И каждый раз это был именно тот тон, что раздался в воздухе и звучал у нас в ушах, но мои уши распознавали только самые грубые из звуков сего мира, глаза были слепы к нотным знакам, нотной азбуке.
Тихо, словно в запретную комнату, прокрадывался я к ней, когда она играла на рояле, садился, слушал, ничего не понимал, но от этого восхищение мое только возрастало.
Как-то раз я неуверенно пробормотал:
— Эта концовка — просто фантастика. Что это за аккорды?
Она весело, чуть снисходительно улыбнулась и с грустным вздохом опустила глаза — это значило, что мне понравилось нечто совершенно банальное, — и сказала:
— Увеличенные кварты.
Я уносил эти слова радостный и довольный собой, словно оделенный щедрым даром, вертел их и так, и сяк, повторяя про себя: «Увеличенные кварты». Увеличенные кварты меня завораживали, как завораживает крестьянина непонятное городское слово; я восхищался ими покорно и глуповато, точно так же, как и грудой книг о музыке и музыкантах, которые перечитывал, чтобы «не отстать» от нее и быть к ней ближе, лучше понимать ее. Даже слегка выпяченная нижняя губа жены восхищала меня ничуть не меньше, чем ее абсолютный музыкальный слух.
Этим я хочу только сказать, что все мне в ней нравилось, но я ни за что не стал бы утверждать, что люблю ее, если бы я не полюбил некоторые, присущие ей одной, недостатки, которыми она отличалась от других женщин. Мне нравился ее тонкий, нежный, чуть длинноватый нос. Я открыл его и освоил. Я умел тронуть его и сыграть на нем проникновенно и нежно, я целовал его и щекотал своей бородой, потому что заметил, что такие ласки волнуют ее гораздо больше, чем чувственные поцелуи в губы. Я умел и… многое другое… И в эти мгновения я был виртуозом, ощущая спокойную мужскую уверенность и ласковую силу, а где-то в глубине души — нечто вроде удовлетворения и некоторое злорадство, потому что в те мгновения она не воспринимала никакой другой музыки, кроме моей любви; я перебирал пальцами, а она звучала, как великолепнейший и самый послушный «Стейнвей» или «Петрофф».

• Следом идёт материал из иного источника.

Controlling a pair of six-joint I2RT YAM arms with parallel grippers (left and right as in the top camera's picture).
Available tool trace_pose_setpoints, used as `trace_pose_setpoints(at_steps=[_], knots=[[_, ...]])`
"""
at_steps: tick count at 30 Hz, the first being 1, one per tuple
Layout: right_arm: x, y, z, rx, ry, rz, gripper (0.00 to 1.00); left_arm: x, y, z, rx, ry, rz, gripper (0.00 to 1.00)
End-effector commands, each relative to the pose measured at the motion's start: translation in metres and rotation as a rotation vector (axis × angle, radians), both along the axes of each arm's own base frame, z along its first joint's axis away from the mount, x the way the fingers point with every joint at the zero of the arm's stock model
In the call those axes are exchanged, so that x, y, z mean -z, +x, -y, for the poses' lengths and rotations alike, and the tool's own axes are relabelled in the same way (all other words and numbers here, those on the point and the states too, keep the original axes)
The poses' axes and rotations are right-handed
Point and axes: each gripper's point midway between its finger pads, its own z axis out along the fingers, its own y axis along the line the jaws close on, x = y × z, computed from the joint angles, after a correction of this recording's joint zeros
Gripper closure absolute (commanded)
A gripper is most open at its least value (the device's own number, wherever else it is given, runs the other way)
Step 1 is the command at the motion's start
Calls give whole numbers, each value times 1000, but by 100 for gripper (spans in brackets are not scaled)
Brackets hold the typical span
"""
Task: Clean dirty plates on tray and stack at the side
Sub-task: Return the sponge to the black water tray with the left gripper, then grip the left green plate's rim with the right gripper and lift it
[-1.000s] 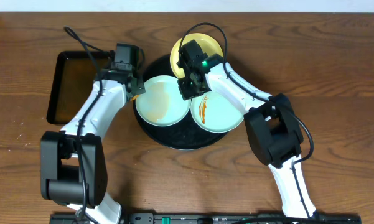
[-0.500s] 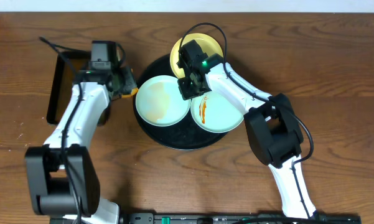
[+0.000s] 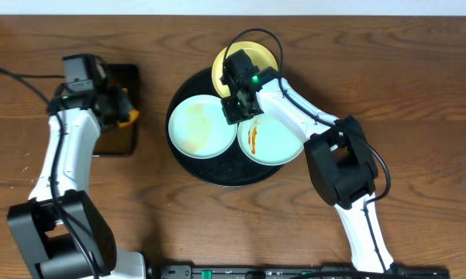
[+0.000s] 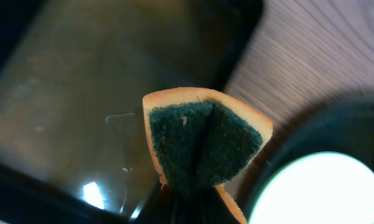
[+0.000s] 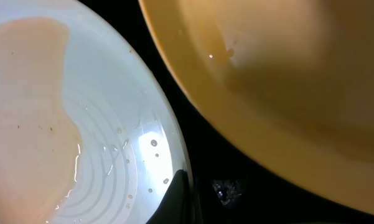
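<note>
The large round black tray [image 3: 217, 172] holds two pale mint-green plates. The left one [image 3: 198, 125] has a thin brownish smear; it also shows in the right wrist view [image 5: 62, 124]. The right one [image 3: 273, 141] has an orange-brown streak. A pale yellow plate [image 3: 252, 56] [image 5: 286, 81] sits at the tray's far rim. My right gripper [image 3: 233, 108] is shut on the left mint plate's rim [image 5: 177, 193]. My left gripper [image 3: 124, 115] is shut on a folded orange-and-green sponge [image 4: 205, 140] and holds it over the rectangular tray.
The smaller rectangular black tray [image 3: 116, 136] with brownish liquid [image 4: 81, 93] lies left of the round tray, under my left gripper. The round tray's rim [image 4: 311, 134] and the mint plate [image 4: 323, 193] show at the lower right of the left wrist view.
My left arm has swung left with the sponge, from the round tray's left edge to above the rectangular tray. The right arm and the plates have not moved.
</note>
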Motion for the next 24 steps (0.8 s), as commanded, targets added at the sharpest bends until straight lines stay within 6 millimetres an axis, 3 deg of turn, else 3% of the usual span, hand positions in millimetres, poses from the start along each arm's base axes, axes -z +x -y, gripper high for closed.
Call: trace_pose_setpoints(at_steps=[1, 6, 14, 17, 20, 24], knots=[[-5, -2, -8, -17, 16, 4, 99, -11, -4, -29, -99, -7, 21, 92], [-35, 2, -16, -25, 47, 51, 99, -6, -16, -44, -143, -13, -7, 92], [-98, 10, -15, -7, 26, 220, 99, -6, -3, -67, -170, 14, 57, 92], [-121, 19, -3, 30, -61, 333, 99, 13, 4, -78, -188, 11, 46, 91], [-141, 15, 0, 14, -68, 372, 99, 34, 6, -90, -211, -6, 23, 91], [-151, 16, 12, 39, -110, 403, 99, 40, 11, -90, -199, -71, 50, 91]])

Если б она не выделялась ничем другим, меня покорило бы необычное устройство ее слезных желез. Разве не трогательно, что она могла смеяться над своими слезами? Она просыпалась ночью и испуганно хватала меня за плечо:
— Дверь…
— Что?
— Ты закрыл дверь?
Или:
— Гелена…
— Какая еще Гелена?
— Наконец-то я вспомнила, как ее зовут…
И тут слезы сами собой начинали капать у нее из глаз; она будто бы и не плакала, просто у нее лились слезы, а она жмурилась и смеялась, что никак не может их остановить. В уголках ее глаз они были горячими, а на щеках уже остыли и пахли ландышами. Я тоже смеялся, потому что мне нравился их вкус, потому что они лились без всякого повода и потому что спадало беспокойное ночное напряжение.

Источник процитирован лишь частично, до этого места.